- Battle of Mbumbi: Part of the Angolan Wars
| Date | 18 December 1622 |
| Location | Bumbi, Angola7°01′30″S 14°18′18″E﻿ / ﻿7.025°S 14.305°E |
| Result | Portuguese victory |

Belligerents
- Portuguese Angola: Kingdom of Kongo

Commanders and leaders
- Pedro de Sousa Coelho: Dom Paulo Afonso † Dom Cosme †

Strength
- 20,000 Mbundu archers 10,000 Portuguese infantry and Imbangala mercenaries: 2,000–3,000 archers 200 heavy infantry.

Casualties and losses
- Unknown: Heavy losses including much of the light infantry and 90 heavy infantry

= Battle of Mbumbi =

1622 Portuguese victory over Kongo in Angola

The Battle of Mbumbi was a military engagement between forces of Portuguese Angola and the Kingdom of Kongo in 1622. Although the Portuguese were victorious, the battle served as the impetus for the Kingdom of Kongo to expel the Portuguese from their territory.

==Pre-battle situation==
Portuguese Angola was established in 1575 as a reward to the Portuguese for helping the Kingdom of Kongo defeat the Jagas who invaded the realm in 1568. After a disastrous attempt at conquering the Kingdom of Ndongo, the Portuguese governor Mendes de Vasconcellos made an alliance with the Imbangala, a people described by European and Kongo sources as rootless, cannibal mercenaries originating south of the Kwanza River.
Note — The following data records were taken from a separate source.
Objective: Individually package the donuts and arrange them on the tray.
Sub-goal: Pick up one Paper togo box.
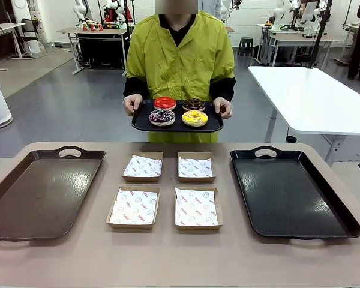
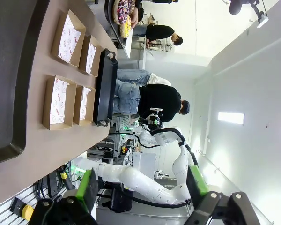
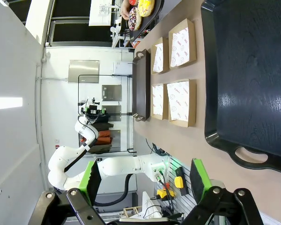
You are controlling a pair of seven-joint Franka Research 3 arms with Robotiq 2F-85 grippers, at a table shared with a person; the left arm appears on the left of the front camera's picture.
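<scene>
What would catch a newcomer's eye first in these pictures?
The person in a bright yellow-green jacket at the far side, holding a small black tray with four donuts on it. Next, the four paper-lined cardboard boxes set two by two mid-table, flanked by a large brown tray on the robot's left and a large black tray on its right.

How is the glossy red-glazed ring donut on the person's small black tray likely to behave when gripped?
The red-glazed donut has a shiny coating, so it is probably slick or sticky to grip. It looks soft, so a hard squeeze would probably dent it. Lying flat on the small black tray, it seems unlikely to roll.
</scene>
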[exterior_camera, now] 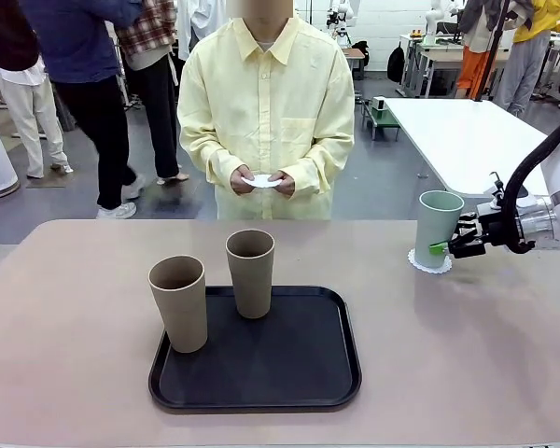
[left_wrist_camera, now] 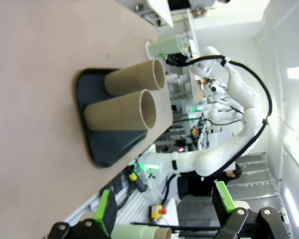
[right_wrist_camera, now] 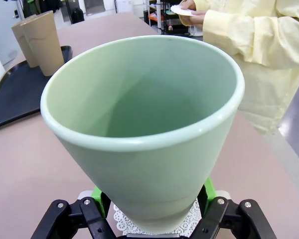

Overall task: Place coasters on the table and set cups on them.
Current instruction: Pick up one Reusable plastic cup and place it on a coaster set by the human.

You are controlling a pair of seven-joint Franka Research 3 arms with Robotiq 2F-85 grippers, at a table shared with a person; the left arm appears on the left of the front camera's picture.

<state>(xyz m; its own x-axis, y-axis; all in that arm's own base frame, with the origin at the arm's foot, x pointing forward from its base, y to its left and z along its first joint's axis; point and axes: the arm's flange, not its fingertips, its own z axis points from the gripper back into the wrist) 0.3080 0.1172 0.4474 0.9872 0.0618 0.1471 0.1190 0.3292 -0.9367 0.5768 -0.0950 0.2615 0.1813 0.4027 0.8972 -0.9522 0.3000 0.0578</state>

The governor used them to destroy the Ndongo while Portuguese Angola reaped the slaves that emerged from the chaos. In 1621, Vasconcellos was succeeded by João Correia de Sousa. Correia de Sousa hoped to reap the same benefits as his predecessor by unleashing the Imbangala into Kongo territory. He first targeted the forest land of Kazanze, a Kongo vassal that had been a haven for runaway slaves from Portuguese Angola. Correia de Sousa then ordered Captain Major Pedro de Sousa Coelho and 20,000 Mbundu and Portuguese with an Imbangala contingent into Nambu a Ngongo inside the Kongo province of Mbamba. The area fell after its lord fled to the commercial town of Bumbi.

==Preparation ==
Captain-Major Sousa Coelho marched on Bumbi with 30,000 men, most of which were Mbundu archers supplemented by Portuguese heavy infantry and Imbangala mercenaries. Inside the town, the Duke of Mbamba Paulo Afonso and the Marquis of Pemba Cosme led the Kongo forces. They had gathered about 3,000 men as light infantry (bowmen) augmented by 200 nobles fighting as traditional heavy infantry (sword and shield). Before giving battle on 18 December 1622, the Duke of Mbamba made Confession and received the Holy Sacraments before arming himself with sword, shield and relics of various saints.

==Battle==
At the start of the battle, both sides gave the battle cry "Santiago!" before engaging. The Kongo forces, seeing this coincidence, remarked that if the Portuguese saint was white, theirs was black. The Duke's forces initiated the battle routing the Mbundu archers whose ranks had swollen to some 30,000 by the time of the battle. But just as in Ndongo, the Imbangala mercenaries would not yield and destroyed the Kongo force with a counterattack. The duke, marquis, 90 lesser nobles and thousands of common soldiers were all slain. According to Jesuit accounts of the battle, the Portuguese succeeded in taking many slaves from the battle and sacked the whole settlement, not sparing the possessions of the Portuguese established there. The Imbangala, as was their custom, cannibalized many prisoners and those slain, including the bodies of the Duke of Mbamba and the Marquis of Pemba.

==Aftermath==
The Battle of Mbumbi sent shockwaves through the entire Kingdom of Kongo. Anti-Portuguese riots broke out all over Kongo, resulting in widespread bloodshed. The newly crowned King Pedro II was forced to put those Portuguese that could be saved under his protection at his camp at Mbanda Kasi where he was gathering his forces for a counterattack. The Portuguese victory at Mbumbi put a final nail in the coffin of Kongo-Portuguese friendship. Kongo declared war on Portuguese Angola and fought them out of Kongo and even taking territories that had been under the rule of Portuguese Angola. A final consequence of the battle was King Pedro II's letter campaign to the Dutch proposing an alliance that would culminate twenty years later in an invasion of Angola.